My main field of research is development economics. My current work mainly focuses on
technology adoption and contractual frictions in Sub-Saharan Africa. My projects are
supported through funding by STEG, PEDL
and The
Weiss Fund.
Informality and the City Size Wage Premium: Evidence from Brazil [Draft available upon request]
This paper analyzes how pervasive informality shapes the distribution of productivity gains
typically associated with larger cities in Brazil. Using Census data, it shows that informality
attenuates the urban wage premium by generating differential returns to density across worker
types.
Decomposing employment density into formal and informal components, the analysis reveals that
formal
workers experience strong wage gains from formal density, which are partially offset by a
negative
effect from informal density, while informal workers only benefit from formal density. These
findings suggest that productive advantages of cities are primarily driven by the presence of
formal
workers, and that informality alters the composition of productivity spillovers in urban labor
markets of emerging economies.
Work in Progress
Trac(k)tors of Change: Monitoring, Tractor Mobility and Agricultural Mechanization in Kenya
Milky Way: Market Structure and Behavior of Informal Traders in the Kenyan Dairy Sector with Guanghong Xu and Martin Nandelenga
Ethnic Diversity and Technology Choice in Manufacturing
Crop yield mapping is essential for food security and policy making. Recent machine learning
(ML)
and deep learning (DL) methods have achieved impressive accuracy in crop yield estimation.
However,
these models require numerous training samples that are scarce in regions with underdeveloped
infrastructure. Furthermore, domain shifts between different spatial regions prevent DL models
trained in one region from being directly applied to another without domain adaptation. This
effect
is particularly pronounced between regions with significant climate and environmental variations
such as the U.S. and Kenya. To address this issue, we propose using fine-tuning-based transfer
learning, which learns general associations between predictors and response variables from the
data-abundant source domain and then fine-tunes the model on the data-scarce target domain.

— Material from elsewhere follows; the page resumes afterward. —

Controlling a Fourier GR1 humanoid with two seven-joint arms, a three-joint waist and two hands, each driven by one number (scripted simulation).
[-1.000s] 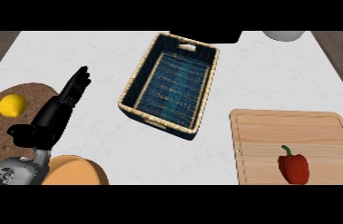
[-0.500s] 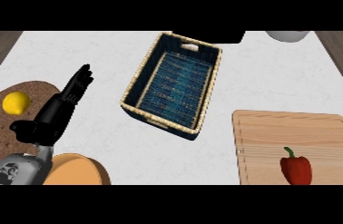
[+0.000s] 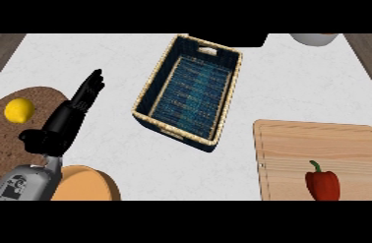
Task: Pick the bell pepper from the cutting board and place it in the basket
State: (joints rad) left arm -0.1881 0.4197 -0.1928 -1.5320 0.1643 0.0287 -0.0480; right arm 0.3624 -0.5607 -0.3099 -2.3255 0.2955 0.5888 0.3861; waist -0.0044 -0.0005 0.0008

We
assess the model's performance on estimating corn yields using Kenya (target domain) and the
U.S.
(source domain). Feature variables, including time-series vegetation indices (VIs) and
sequential
meteorological variables from both domains, are used to pre-train and fine-tune the deep neural
network model. The model is fine-tuned using data from 5 years (2019-2023) and tested using
leave-one-year-out cross validation. The fine-tuned DNN achieves an overall R2 of 0.632—higher
than
both the U.S.-only and Kenya-only baselines—but paired significance tests show no aggregate
difference, though a statistically significant gain does occur in 2023 under anomalous heat
conditions. These results demonstrate that fine-tuning can reliably transfer learned
representations
across continents and, under certain climatic scenarios, yield meaningful improvements.